Кое-где вагонные стенки треснули и проломились, не выдержав мощного тарана, — узники били по доскам кусками рельсов. Но начальник конвоя вложил ключ в замок, и крики немедленно стихли. Конвоиры, вытянувшись шеренгой за спиной начальника, образовали кордон. Стояла такая тишина, что было слышно, как поворачивается ключ в замке и со скрипом отодвигается массивная дверь, которую немного заедало в забитых землей пазах. Арестанты изо всех сил налегали на нее — она отворилась, что-то протяжно запищало и захрипело, словно испускало от жажды дух.
Мягкий вечерний свет потоком хлынул в вагон и, точно огненный столб, ослепил измученных людей. Бряцая кандалами, они всем скопом кинулись к выходу, щурясь и жадно вбирая глазами закатный свет. Солдаты пытались загнать их прикладами обратно, но торговки загородили арестантов, поставив на пол вагона жестянки с алохой. Помогавшие торговкам ребятишки юркими обезьянами крутились под ногами. Трое конвоиров с грехом пополам навели порядок. И тут все увидели, как заключенные пили, — казалось, они пьют первый раз в жизни. Некоторые вонзали зубы в жестянку, алоха текла по перекошенным, одутловатым лицам. В одну минуту пол в вагоне сделался скользким и липким. Толпа глазела на то, как алоха сочилась сквозь щели в полу и стекала на землю. Сильвестре Акино решил напиться последним. Гамарра протянул ему жестянку, и он не спеша осушил ее до последней капли. Женщины оделяли узников пахучими золотистыми лепешками, и те жадно жевали их. Смуглая торговка, по требованию которой открылась тяжелая дверь, не отходила от вагона и подбадривала заключенных шуточками и прибаутками, будто перед ней были не арестанты, а шумная мужская компания в ярмарочной палатке, хватившая лишку на радостях. Ребята вытаскивали из вагона порожние корзины и жестянки.
На пороге казармы стоял толстяк в военной форме и, не отрывая глаз, следил в бинокль за происходящим. Очевидно, он и был комендантом гарнизона. Рядом с ним стоял офицер, приказавший открыть дверь, которая, впрочем, вскоре закрылась снова. Комендант вошел в казарму. Солдаты взяли на караул и застыли на месте.

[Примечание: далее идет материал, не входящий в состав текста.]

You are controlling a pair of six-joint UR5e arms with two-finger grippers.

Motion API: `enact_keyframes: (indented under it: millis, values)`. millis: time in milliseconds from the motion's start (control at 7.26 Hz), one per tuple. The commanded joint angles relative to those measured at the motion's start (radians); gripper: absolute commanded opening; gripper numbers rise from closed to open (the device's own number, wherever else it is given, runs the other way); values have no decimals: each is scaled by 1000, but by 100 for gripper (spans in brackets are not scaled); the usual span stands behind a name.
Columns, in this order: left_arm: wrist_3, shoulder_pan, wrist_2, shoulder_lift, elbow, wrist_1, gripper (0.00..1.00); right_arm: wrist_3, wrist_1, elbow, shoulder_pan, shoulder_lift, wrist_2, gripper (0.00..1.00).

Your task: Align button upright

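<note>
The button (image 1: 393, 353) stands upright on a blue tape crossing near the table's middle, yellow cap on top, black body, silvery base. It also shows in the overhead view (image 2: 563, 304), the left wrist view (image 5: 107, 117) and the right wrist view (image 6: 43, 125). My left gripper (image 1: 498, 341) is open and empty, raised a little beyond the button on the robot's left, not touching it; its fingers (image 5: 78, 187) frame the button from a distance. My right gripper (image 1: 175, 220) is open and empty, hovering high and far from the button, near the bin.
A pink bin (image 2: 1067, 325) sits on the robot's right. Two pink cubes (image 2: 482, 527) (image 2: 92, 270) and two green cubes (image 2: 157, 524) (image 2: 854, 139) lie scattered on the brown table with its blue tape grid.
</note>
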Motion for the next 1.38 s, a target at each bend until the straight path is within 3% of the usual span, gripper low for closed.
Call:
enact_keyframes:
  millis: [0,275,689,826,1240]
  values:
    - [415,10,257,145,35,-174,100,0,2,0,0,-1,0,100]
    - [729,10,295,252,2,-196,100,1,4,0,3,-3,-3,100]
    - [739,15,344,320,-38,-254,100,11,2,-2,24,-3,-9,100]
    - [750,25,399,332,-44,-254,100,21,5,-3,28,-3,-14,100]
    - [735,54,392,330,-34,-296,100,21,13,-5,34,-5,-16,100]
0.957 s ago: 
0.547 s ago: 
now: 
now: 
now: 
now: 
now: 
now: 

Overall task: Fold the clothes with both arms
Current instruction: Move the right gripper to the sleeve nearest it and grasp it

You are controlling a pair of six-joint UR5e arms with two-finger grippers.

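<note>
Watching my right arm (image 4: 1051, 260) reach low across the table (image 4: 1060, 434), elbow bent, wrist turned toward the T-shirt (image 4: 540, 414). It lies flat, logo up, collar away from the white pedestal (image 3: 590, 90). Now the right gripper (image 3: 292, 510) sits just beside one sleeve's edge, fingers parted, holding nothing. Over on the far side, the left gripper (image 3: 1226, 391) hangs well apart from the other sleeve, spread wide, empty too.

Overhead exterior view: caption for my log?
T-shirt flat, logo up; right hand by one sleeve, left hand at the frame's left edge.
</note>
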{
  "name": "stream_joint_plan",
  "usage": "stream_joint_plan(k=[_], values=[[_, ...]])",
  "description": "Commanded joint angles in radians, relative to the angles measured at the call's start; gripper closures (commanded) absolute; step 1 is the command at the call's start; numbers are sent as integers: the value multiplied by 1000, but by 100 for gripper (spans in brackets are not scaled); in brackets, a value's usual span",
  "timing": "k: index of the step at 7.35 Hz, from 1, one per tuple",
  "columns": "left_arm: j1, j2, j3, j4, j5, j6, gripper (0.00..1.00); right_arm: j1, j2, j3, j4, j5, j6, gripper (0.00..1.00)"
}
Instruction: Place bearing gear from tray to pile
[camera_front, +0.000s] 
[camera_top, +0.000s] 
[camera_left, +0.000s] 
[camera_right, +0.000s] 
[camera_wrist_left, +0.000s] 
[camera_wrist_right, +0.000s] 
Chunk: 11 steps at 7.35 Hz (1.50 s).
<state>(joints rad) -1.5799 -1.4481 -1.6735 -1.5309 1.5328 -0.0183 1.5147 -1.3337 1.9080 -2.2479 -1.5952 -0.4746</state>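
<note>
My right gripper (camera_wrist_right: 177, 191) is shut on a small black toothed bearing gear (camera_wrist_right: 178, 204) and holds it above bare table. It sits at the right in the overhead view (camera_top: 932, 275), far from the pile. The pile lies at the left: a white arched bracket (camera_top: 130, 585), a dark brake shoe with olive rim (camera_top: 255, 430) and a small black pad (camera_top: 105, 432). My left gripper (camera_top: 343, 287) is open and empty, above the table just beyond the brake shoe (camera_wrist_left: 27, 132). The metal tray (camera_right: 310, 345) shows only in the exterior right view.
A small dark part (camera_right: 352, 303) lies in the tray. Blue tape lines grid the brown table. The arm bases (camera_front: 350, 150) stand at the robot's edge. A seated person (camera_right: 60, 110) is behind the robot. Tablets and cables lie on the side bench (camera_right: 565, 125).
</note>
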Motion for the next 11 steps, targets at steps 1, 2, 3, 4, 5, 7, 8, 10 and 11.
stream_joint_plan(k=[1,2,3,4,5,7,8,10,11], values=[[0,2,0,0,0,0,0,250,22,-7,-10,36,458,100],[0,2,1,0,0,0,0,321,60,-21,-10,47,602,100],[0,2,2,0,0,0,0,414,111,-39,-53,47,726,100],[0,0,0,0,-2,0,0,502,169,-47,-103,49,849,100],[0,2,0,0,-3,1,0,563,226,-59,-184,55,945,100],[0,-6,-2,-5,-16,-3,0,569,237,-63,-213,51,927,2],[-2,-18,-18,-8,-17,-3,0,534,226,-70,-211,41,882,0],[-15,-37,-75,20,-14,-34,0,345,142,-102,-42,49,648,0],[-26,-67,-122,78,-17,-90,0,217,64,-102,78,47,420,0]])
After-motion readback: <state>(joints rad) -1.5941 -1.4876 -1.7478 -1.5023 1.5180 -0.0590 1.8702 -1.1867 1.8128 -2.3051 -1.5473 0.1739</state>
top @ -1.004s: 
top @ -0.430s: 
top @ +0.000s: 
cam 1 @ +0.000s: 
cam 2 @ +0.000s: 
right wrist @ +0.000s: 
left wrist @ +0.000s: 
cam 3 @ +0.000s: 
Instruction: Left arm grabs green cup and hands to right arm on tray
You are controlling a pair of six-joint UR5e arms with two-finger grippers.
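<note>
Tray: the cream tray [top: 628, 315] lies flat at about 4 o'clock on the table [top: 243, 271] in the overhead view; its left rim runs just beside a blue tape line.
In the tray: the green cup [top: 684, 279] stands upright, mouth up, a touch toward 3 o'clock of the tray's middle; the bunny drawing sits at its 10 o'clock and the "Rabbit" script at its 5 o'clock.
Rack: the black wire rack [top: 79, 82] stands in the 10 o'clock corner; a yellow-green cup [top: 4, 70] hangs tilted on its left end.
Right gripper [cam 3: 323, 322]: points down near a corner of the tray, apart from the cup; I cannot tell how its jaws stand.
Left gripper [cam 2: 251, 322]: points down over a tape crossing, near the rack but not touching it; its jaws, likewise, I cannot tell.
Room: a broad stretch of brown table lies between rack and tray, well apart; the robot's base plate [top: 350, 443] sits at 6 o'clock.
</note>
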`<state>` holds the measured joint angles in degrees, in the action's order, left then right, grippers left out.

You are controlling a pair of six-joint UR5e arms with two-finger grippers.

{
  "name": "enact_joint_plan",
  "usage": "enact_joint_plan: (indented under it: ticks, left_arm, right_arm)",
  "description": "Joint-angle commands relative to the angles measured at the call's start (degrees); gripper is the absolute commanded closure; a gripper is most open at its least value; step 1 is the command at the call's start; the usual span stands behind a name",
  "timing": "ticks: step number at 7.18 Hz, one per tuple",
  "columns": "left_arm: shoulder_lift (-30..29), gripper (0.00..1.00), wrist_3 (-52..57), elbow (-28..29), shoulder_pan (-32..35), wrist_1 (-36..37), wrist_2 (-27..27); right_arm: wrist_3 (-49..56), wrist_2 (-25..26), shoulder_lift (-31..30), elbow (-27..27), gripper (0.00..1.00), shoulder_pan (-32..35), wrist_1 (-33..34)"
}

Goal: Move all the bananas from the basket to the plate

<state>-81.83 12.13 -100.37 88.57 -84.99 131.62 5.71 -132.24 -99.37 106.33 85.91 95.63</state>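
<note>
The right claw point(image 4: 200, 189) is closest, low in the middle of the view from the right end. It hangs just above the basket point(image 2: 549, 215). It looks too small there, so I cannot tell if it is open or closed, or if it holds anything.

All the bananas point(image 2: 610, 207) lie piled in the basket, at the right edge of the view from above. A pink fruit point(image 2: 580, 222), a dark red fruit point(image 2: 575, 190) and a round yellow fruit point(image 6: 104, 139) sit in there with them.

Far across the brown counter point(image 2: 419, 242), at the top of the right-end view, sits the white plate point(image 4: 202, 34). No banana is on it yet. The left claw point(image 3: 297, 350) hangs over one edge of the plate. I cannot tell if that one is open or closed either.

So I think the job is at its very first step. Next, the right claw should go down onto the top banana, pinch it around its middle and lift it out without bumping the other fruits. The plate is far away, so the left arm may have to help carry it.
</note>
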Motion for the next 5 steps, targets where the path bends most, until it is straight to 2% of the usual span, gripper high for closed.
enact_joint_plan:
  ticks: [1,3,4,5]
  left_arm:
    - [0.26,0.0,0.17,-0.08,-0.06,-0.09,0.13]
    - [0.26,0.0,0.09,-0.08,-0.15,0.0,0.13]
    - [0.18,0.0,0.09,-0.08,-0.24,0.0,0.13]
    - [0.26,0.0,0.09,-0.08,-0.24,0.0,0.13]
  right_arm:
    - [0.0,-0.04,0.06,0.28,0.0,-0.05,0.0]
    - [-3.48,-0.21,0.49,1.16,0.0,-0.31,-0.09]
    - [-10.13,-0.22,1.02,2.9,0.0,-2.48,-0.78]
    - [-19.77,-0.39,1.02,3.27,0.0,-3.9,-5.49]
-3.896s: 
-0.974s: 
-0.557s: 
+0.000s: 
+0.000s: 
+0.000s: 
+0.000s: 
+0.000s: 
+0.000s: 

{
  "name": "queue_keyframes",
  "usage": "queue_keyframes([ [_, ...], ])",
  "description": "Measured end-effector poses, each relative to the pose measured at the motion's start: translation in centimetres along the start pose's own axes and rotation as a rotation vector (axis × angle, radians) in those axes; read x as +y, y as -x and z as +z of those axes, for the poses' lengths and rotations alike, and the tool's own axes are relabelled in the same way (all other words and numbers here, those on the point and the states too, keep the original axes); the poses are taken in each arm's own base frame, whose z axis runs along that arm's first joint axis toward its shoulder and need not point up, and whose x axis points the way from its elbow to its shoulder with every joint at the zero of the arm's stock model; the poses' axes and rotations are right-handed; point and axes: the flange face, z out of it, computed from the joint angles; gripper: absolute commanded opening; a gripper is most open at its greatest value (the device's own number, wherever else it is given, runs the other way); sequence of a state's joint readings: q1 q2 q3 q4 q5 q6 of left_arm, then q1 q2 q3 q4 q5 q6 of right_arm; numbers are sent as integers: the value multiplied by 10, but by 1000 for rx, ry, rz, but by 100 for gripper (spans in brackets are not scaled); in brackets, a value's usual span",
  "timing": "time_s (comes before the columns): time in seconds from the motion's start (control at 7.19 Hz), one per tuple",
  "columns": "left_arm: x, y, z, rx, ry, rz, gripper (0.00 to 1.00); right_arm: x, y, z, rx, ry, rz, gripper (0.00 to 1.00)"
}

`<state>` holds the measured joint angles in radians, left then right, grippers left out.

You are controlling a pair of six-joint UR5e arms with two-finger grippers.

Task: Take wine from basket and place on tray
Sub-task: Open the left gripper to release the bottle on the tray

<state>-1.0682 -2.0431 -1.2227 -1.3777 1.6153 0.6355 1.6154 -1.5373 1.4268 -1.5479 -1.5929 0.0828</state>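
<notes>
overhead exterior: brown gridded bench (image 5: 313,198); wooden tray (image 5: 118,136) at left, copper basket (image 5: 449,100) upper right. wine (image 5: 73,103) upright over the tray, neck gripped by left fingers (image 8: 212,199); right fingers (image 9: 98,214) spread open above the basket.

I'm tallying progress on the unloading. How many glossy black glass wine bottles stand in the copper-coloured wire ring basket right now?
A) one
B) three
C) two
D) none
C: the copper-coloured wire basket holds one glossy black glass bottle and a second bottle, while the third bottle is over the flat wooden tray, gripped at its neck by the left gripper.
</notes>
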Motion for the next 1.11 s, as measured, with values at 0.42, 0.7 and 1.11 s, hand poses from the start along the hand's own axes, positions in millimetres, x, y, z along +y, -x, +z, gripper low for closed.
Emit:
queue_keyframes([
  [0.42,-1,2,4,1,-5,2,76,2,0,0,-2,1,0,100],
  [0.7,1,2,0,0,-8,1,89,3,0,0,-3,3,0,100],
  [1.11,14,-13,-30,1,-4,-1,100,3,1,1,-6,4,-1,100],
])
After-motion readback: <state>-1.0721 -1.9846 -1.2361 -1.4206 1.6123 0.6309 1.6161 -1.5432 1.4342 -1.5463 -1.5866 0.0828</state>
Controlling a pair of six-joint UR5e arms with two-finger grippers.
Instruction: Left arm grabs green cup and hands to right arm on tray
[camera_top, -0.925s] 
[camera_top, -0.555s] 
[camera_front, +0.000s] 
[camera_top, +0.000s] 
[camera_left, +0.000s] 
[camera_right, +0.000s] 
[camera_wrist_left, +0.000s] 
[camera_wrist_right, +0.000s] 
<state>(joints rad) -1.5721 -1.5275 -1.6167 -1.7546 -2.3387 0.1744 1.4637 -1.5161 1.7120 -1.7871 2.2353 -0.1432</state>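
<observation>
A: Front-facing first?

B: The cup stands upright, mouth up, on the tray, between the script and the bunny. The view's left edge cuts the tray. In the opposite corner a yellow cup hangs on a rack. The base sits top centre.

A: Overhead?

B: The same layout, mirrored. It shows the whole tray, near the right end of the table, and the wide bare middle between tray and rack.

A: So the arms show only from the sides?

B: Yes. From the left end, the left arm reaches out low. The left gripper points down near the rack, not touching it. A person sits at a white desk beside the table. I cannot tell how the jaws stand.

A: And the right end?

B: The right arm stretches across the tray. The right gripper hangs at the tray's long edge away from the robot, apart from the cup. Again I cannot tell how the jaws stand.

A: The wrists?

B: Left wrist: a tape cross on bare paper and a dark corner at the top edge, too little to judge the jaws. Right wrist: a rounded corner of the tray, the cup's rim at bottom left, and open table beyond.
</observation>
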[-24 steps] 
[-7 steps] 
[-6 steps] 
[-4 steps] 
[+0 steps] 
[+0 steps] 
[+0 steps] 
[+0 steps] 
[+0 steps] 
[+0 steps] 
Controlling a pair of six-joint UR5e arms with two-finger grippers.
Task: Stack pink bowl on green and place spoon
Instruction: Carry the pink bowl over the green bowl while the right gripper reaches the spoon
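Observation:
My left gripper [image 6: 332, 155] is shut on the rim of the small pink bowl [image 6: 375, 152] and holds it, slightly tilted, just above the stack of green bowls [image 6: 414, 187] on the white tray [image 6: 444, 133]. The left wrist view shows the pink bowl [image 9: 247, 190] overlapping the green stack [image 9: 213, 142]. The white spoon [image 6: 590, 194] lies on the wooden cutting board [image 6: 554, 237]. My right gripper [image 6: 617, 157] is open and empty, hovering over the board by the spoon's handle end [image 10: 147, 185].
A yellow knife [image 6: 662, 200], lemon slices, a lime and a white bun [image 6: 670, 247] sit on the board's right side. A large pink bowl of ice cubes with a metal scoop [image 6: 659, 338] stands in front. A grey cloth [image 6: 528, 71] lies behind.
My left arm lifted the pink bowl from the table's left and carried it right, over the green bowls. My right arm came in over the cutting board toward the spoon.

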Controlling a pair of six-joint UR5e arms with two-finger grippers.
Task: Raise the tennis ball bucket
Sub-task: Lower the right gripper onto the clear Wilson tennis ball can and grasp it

Пассажирский поезд, задержавшийся из-за непредвиденного происшествия, медленно набирал ход, и вот состав уже мчался на полной скорости по склону Сер-ро-Леон, над которым неторопливо спускалась ночь
Только одних прокаженных каратели избавили от допросов. Они оказались, так сказать, в привилегированном положении и как будто этим гордились. Прокаженные, словно нарочно, целыми днями торчали возле своих ранчо, выставляя напоказ полуобнаженные тела, опаленные недугом, который служил им чем-то вроде охранной грамоты. Солдаты подолгу наблюдали за тем, как они копошились под деревьями или спускались к речке. При этом вид у них был неприступный, а лица выражали почти презрительную неуязвимость. Каратели перестали искать меж этих распухших тел по-юношески гибкую фигуру Кристобаля Хары. Они уже не надеялись увидеть его скуластое открытое лицо среди обезображенных лиц прокаженных, хорошо различимых в полевые бинокли; офицеры знали заранее — Кристобаля здесь не найти, и постепенно стали забывать о беглеце. Тем не менее каратели — особенно солдаты и сержанты — пристально и упорно следили за ранчо в лепрозории. Очевидно, они еще мечтали снова увидеть ту женщину с копной белокурых волос, которая издали показалась им воплощением молодости и женского очарования.
Им довелось увидеть ее один-единственный раз в тот вечер, когда она спускалась к речке. Женщина появилась лишь на мгновение и сразу же исчезла на убегавшей в лес тропинке. Солдаты воровато озирались по сторонам, но перед глазами были все те же прокаженные, купавшиеся или кропящие водой свои страшные язвы. Этой женщины среди них не было. Может, она просто померещилась? Красивое стройное тело и шелковистые, ливнем спадающие волосы плохо вязались с привычным обликом прокаженной. Легенда об Ирис, дочери француза, бывшей учительнице из Карапегуа, загнанной в лепрозорий безжалостными родственниками, служила карателям неистощимой темой для разговоров. Остальное дорисовывало воображение. Одиночество, скука, незримо витающая над головой смерть будоражили чувственность солдат и доводили их почти до исступления.